Where does the string "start" occur in the records below? Copy every line that holds it.

*** Opening Source material ***

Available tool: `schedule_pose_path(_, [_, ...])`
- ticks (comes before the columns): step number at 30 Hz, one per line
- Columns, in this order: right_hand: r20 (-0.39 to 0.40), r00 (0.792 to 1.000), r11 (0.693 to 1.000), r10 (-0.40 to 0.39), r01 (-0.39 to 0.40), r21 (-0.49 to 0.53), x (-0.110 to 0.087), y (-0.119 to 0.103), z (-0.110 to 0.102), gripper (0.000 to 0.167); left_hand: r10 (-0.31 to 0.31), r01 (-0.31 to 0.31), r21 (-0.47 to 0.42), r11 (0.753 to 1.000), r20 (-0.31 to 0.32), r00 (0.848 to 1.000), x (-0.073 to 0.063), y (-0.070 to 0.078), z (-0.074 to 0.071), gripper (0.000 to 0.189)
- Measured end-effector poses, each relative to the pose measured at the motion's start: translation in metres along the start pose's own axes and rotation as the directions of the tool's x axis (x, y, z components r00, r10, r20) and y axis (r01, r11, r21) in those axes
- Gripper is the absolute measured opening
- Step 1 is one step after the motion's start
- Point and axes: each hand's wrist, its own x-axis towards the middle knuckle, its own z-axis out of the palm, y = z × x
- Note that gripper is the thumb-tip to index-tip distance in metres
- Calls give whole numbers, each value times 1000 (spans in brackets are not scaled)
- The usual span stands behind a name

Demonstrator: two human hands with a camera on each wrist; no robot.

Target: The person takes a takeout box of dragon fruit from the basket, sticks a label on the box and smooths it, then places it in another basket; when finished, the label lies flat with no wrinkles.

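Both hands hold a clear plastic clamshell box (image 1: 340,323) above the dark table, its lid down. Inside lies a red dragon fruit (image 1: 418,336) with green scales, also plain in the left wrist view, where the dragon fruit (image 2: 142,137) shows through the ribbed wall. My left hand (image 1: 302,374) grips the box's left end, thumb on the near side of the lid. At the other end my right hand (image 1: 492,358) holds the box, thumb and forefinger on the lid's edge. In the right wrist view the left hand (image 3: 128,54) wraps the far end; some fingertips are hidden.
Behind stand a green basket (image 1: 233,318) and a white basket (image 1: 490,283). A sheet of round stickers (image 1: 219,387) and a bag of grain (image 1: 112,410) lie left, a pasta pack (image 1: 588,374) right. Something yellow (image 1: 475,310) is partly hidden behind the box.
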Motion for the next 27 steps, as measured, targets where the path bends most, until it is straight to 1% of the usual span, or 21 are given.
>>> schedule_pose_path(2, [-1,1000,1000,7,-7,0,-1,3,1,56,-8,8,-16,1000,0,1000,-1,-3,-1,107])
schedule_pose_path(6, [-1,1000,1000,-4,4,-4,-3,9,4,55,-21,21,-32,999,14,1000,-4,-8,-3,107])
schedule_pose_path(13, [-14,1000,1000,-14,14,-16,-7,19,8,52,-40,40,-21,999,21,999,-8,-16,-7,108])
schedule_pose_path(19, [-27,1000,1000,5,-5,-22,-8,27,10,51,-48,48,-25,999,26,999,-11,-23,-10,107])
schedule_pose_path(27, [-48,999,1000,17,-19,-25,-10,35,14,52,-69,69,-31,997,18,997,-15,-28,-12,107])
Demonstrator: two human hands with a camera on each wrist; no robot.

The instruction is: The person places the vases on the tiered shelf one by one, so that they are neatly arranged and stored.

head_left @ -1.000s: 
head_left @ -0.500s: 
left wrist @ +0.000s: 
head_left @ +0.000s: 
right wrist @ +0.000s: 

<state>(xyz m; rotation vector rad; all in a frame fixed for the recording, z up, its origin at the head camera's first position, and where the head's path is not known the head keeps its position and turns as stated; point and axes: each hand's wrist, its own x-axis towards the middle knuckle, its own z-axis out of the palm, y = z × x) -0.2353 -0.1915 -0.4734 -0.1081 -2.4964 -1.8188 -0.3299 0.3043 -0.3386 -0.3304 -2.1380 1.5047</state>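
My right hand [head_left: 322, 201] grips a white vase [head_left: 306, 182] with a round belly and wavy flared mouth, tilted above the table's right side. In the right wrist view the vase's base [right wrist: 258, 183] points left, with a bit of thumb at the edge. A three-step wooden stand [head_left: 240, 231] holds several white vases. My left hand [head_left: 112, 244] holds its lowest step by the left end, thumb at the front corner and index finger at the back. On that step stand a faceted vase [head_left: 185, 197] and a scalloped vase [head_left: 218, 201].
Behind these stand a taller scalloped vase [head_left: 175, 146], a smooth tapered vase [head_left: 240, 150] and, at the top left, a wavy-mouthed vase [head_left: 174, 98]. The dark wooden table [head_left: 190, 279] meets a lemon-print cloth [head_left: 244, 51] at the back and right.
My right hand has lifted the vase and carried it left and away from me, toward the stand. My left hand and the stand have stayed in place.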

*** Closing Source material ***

### Response area
- Measured end-effector poses, each relative to the pose measured at the motion's start: translation in metres along the start pose's own axes and rotation as the directions of the tool's x axis (x, y, z components r00, r10, r20) and y axis (r01, r11, r21) in those axes
- Step 1 is one step after the motion's start

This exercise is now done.